Design and ship production agentic AI, RAG, and LLM systems for clients across BPO, tech media, healthtech, legal, e-commerce, talent, and B2B SaaS. Build agents that plan and execute, retrieval pipelines over 250K+ documents and LLM workloads serving millions of users annually.
Agentic orchetration, Claude/GPT/Mistral, Vision models, vector databases, Cloud.
We deliver working production engineering at scale, not POCs.
About the Role
We're looking for a Senior AI Engineer to join our AI/ML practice and lead the design and delivery of production-grade agentic, RAG, and LLM systems for our clients.
You'll build the kind of systems described on our capabilities page: autonomous agents that plan, execute, and iterate; RAG pipelines indexing hundreds of thousands of documents with hybrid search and re-ranking; document intelligence with OCR and vision models; conversational and voice AI grounded in proprietary data. We currently have 20+ AI projects in production, serving millions of annual users at the largest scale, with 250K+ documents in active RAG pipelines.
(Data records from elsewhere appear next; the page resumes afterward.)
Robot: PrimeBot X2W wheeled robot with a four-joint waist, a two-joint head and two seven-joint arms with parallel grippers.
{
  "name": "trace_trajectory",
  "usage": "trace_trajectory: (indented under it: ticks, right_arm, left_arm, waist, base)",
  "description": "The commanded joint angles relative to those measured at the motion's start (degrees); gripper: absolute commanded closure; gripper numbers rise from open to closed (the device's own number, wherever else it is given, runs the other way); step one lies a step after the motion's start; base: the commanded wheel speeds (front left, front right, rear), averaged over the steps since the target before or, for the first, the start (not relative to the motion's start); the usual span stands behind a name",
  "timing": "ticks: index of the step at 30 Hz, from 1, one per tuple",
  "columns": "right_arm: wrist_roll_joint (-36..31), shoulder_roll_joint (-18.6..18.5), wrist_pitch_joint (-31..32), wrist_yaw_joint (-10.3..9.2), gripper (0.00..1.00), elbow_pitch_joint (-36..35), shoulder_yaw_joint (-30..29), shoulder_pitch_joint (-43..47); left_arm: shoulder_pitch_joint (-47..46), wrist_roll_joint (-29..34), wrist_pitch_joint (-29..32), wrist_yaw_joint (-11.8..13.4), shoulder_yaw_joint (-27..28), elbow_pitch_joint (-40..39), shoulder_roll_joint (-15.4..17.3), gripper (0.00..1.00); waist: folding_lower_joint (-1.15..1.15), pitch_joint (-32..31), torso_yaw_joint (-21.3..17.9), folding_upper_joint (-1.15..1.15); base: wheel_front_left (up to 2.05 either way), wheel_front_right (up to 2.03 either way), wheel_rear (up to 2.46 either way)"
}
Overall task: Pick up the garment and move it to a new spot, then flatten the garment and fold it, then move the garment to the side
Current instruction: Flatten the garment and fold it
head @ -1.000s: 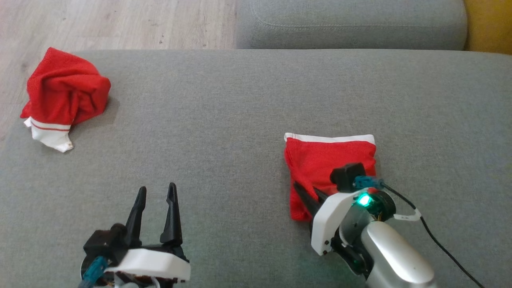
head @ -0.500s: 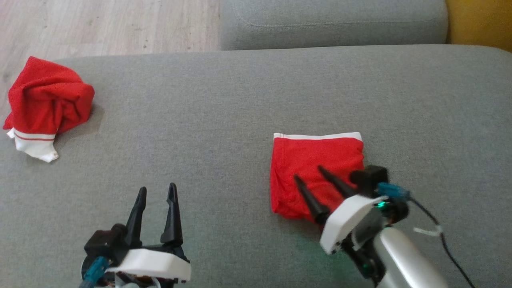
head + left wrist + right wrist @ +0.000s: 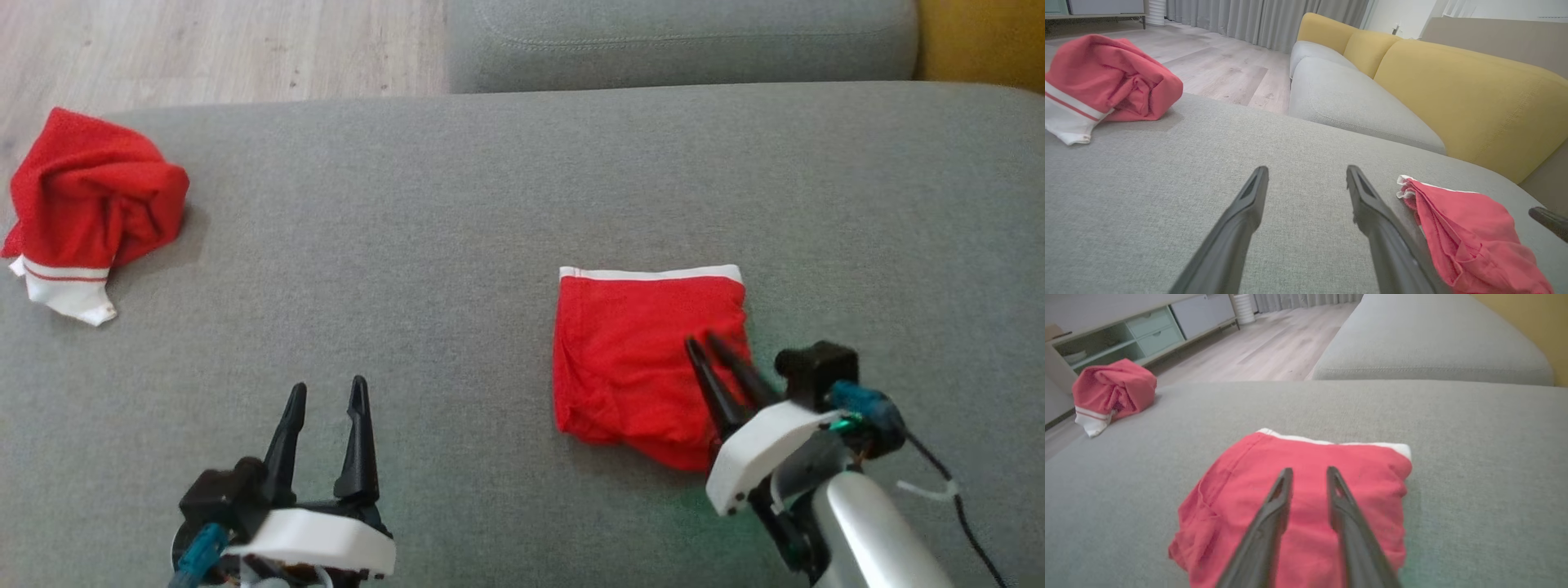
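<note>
Fingers (image 3: 1278,498) of the right gripper (image 3: 702,339): parted by a narrow gap, nothing between them. They point over the near right part of a folded red cloth (image 3: 629,351). Whether the tips touch the fabric cannot be told.

Fingers (image 3: 1249,204) of the left gripper (image 3: 329,384): spread wide, empty, above bare upholstery, well apart from both red items.

Folded red cloth: lies flat on the grey seat cushion (image 3: 449,245), roughly square, with a thin white edge along its far side. Its near edge is uneven and slightly bunched. In the left wrist view, its layered folds (image 3: 1466,220) show just beside the right-hand finger.

Garment (image 3: 90,196): a crumpled red heap at the far left corner of the same cushion, close to the edge, well apart from both grippers. A white sleeve section with a red stripe hangs out at its near lower side. It is not flattened and not folded. No numerals or tag are visible.

Surroundings: a second grey cushion (image 3: 678,41) adjoins at the far side, yellow backrests (image 3: 1474,90) stand behind it, and pale wood flooring (image 3: 204,49) lies beyond the left corner. A low cabinet (image 3: 1147,330) stands against the far wall.
</note>
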Motion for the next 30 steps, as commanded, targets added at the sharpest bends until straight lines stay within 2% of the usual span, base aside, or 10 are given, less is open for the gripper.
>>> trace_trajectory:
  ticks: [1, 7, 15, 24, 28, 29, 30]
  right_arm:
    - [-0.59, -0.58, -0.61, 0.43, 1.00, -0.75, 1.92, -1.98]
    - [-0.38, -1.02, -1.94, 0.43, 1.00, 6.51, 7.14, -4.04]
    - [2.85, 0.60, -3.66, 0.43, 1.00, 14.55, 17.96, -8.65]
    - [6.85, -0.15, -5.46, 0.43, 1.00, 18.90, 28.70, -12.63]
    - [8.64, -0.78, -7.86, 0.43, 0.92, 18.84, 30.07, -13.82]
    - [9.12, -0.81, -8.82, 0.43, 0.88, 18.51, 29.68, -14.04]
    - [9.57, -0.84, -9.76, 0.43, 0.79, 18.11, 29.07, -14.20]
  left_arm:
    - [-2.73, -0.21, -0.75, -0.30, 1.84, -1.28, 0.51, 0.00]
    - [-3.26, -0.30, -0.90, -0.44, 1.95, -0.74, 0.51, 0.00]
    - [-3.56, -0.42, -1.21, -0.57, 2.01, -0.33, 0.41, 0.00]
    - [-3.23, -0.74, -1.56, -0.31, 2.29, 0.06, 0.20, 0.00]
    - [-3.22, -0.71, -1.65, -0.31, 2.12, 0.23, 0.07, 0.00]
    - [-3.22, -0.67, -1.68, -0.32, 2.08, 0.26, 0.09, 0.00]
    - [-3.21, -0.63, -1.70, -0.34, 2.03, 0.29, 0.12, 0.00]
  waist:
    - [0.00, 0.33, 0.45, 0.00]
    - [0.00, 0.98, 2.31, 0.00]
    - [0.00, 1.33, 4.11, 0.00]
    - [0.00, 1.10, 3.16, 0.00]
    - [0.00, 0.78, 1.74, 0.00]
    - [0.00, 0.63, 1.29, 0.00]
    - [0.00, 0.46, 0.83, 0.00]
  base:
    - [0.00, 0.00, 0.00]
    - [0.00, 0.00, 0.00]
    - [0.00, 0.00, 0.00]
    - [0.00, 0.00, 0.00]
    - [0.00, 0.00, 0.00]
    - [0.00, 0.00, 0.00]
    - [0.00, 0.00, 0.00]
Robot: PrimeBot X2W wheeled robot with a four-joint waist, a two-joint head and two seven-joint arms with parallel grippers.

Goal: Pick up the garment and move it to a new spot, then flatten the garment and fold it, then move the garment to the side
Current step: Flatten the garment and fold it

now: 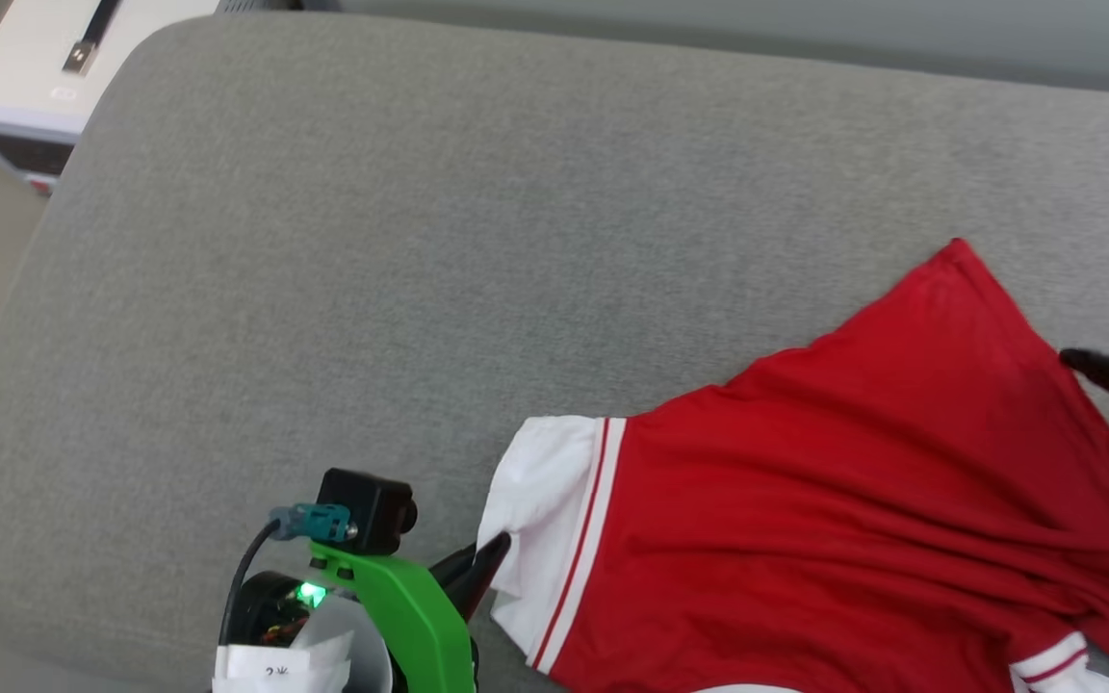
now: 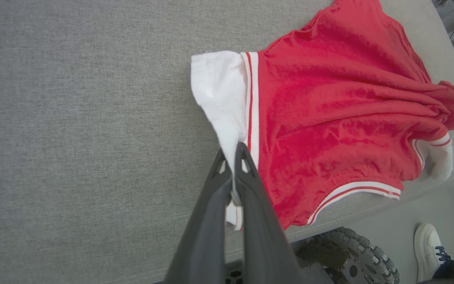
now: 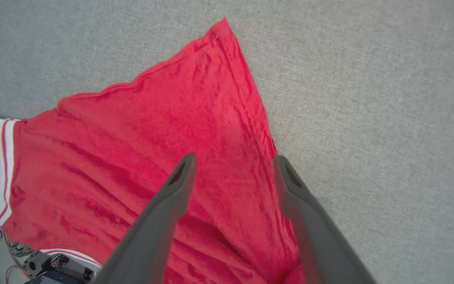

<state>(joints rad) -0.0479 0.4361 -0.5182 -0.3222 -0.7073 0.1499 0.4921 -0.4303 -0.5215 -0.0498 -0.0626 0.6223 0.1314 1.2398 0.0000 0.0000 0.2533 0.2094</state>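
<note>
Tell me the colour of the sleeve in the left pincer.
Sleeve is white with a red stripe; best in left wrist view.

- Red garment, with white sleeves and red-and-white striped trim.
- Plain light grey woven cushion.
- Dark grey left gripper and right gripper; bright green bracket, near left.
- White shoe with dark blue laces.
</note>
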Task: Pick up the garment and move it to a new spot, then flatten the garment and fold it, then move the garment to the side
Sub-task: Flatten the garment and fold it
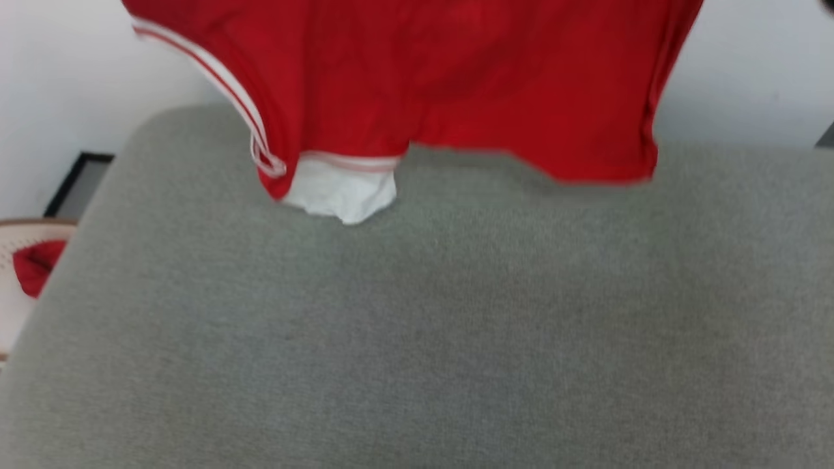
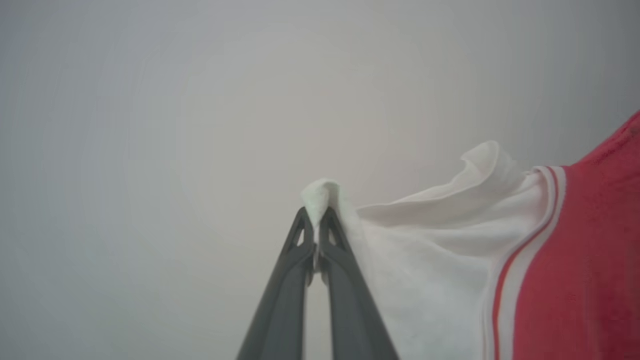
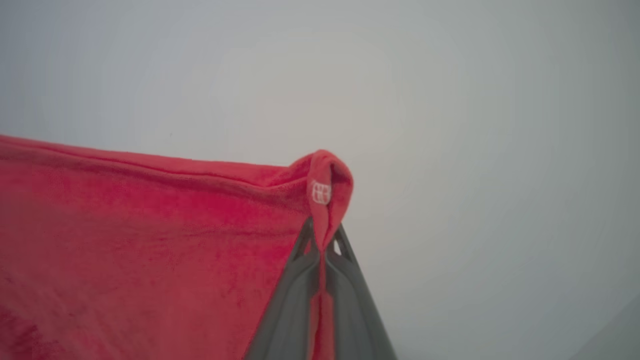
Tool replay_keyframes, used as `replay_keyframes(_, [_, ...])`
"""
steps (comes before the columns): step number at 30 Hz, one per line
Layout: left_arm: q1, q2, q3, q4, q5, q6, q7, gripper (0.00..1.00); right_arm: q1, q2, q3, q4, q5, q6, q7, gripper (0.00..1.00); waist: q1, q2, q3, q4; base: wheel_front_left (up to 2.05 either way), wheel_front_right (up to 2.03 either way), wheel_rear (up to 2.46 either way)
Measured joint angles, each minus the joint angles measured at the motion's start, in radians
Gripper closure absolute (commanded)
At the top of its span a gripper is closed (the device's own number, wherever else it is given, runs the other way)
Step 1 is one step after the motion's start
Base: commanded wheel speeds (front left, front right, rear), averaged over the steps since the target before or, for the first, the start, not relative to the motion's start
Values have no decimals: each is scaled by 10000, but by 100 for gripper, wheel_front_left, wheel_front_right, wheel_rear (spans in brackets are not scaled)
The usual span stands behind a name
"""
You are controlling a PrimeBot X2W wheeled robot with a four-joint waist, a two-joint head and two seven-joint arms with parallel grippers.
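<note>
Left edge: pale basket (image 1: 14, 242) with a small red cloth bundle (image 1: 36, 266) in it, beside the grey padded surface (image 1: 417, 326). A dark-framed panel (image 1: 78, 182) sits just beyond the basket. Garment (image 1: 456, 78) hangs spread over the surface's far part, white sleeve panel lowest; can't tell if it touches. Near part of the surface is bare grey. Left gripper (image 2: 316, 220) is clamped on the white sleeve edge, right gripper (image 3: 322, 240) on a red corner with a small white tag.
</note>
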Motion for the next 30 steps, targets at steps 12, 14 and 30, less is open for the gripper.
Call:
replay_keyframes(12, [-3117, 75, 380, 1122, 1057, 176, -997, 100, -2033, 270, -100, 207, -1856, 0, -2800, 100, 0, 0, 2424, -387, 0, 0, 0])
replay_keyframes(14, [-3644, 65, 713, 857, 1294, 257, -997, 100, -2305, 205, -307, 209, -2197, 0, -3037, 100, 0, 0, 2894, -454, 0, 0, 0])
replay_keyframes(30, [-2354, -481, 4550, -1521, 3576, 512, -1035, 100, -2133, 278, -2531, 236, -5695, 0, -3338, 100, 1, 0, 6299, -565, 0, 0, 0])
You'll collaborate directly with client tech leads while being part of our embedded engineering teams covering backend, data, and DevSecOps. Long-term engagements with real ownership, not throwaway PoCs.
What You'll Do
Design and build agentic AI workflows (plan → execute → evaluate → human checkpoint) using frameworks like LangChain, LlamaIndex, LangGraph, or custom orchestration
Build RAG pipelines end-to-end: ingestion, semantic chunking, embedding strategies, hybrid retrieval, re-ranking, and citation tracking
Integrate frontier and open LLMs (Claude Opus/Sonnet/Haiku, GPT-4o/5, Gemini, Llama, Mistral, Qwen, DeepSeek) with proper guardrails, grounding, and cost optimization
Design and ship production tool-calling and multi-agent systems with reliable evaluation, tracing, and rollback
Operate vector and hybrid search infrastructure (Pinecone, Qdrant, Milvus, pgvector, OpenSearch) at scale
Build document intelligence pipelines using OCR and vision models for extraction, classification, and structuring
Implement evaluation harnesses, offline and online metrics, and golden datasets for LLM-driven systems
Deploy and operate AI workloads on AWS, Azure or OVH (Lambda, EKS, SageMaker, Bedrock, Azure AI Services) with IaC and CI/CD
Collaborate with client product, data, and engineering leads to scope, architect, and deliver AI features end-to-end
What We're Looking For
Strong proficiency in Python, including async, typing, and modern API frameworks (FastAPI)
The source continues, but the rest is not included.